▶ [Task item]: Give back exactly the stretch of data below from the line holding "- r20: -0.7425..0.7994" through the line holding "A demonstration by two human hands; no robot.", both ends included, and leave the remaining lines out.

-- -- --

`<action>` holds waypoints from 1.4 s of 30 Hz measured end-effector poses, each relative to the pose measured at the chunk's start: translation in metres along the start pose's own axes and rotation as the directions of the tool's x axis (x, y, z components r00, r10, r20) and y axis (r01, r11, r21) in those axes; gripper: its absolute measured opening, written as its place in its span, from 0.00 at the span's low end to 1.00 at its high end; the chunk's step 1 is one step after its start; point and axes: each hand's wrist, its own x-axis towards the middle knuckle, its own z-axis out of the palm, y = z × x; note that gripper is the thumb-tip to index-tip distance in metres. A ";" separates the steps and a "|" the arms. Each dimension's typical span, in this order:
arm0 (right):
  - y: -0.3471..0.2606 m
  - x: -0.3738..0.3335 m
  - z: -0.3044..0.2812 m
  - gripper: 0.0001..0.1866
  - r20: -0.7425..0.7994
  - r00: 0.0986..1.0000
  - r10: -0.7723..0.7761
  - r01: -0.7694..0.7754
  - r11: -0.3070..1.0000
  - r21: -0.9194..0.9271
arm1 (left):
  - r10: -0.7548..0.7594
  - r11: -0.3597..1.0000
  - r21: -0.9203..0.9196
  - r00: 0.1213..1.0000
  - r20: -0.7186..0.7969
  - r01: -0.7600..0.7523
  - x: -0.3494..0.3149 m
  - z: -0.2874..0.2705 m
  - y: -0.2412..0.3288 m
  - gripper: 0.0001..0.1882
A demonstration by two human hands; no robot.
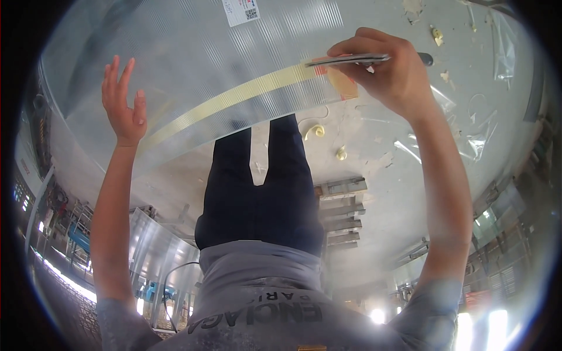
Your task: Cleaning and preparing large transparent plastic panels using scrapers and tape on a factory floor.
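Observation:
A large clear ribbed panel (175, 70) spreads out in front of me, and a pale yellow tape strip (234, 93) runs along its near edge. My right hand (392, 70) is closed around a slim grey metal tool with a dark rounded end (351, 59), perhaps a knife. The tool's thin tip lies over the tape's right end. Just below it, at the panel's right corner, is an orange-and-yellow piece (342, 83). My left hand (123, 108) is raised over the panel's left part, fingers apart, holding nothing; whether it touches the panel cannot be told.
A white label (241, 10) is stuck on the panel's far part. Curled yellow tape scraps (316, 131) and clear plastic film (477, 140) litter the floor to the right. Several stacked metal bars (345, 205) stand behind me, and shiny sheets (158, 240) are at the lower left.

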 end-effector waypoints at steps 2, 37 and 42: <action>0.001 -0.002 0.007 0.11 -0.040 0.996 -0.083 0.077 0.987 -0.144 | -0.001 1.000 -0.001 1.000 -0.002 0.001 0.000 0.000 0.000 0.26; -0.005 -0.052 0.039 0.10 -0.201 0.980 0.009 -0.042 0.985 -0.165 | -0.012 1.000 -0.004 1.000 0.004 0.012 -0.001 0.000 0.000 0.25; -0.008 -0.062 0.038 0.12 -0.243 0.968 0.059 -0.064 0.998 -0.012 | -0.019 1.000 0.021 1.000 0.004 0.019 -0.002 0.000 -0.001 0.25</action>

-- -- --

▶ [Final answer]:
  - r20: -0.7425..0.7994
  - r00: 0.0986..1.0000
  - r10: -0.7723..0.7761
  - r01: -0.7694..0.7754
  - r11: -0.3070..1.0000
  - r21: -0.9194..0.9271
arm1 (left):
  - r10: -0.7548..0.7594
  - r11: -0.3597..1.0000
  - r21: -0.9203..0.9196
  - r00: 0.1213..1.0000
  - r20: -0.7186..0.7969
  - r01: -0.7600..0.7523
  - x: -0.3494..0.3149 m
  - z: -0.2874..0.2705 m
  - y: -0.2412..0.3288 m
  - gripper: 0.0001..0.1882
A demonstration by two human hands; no robot.

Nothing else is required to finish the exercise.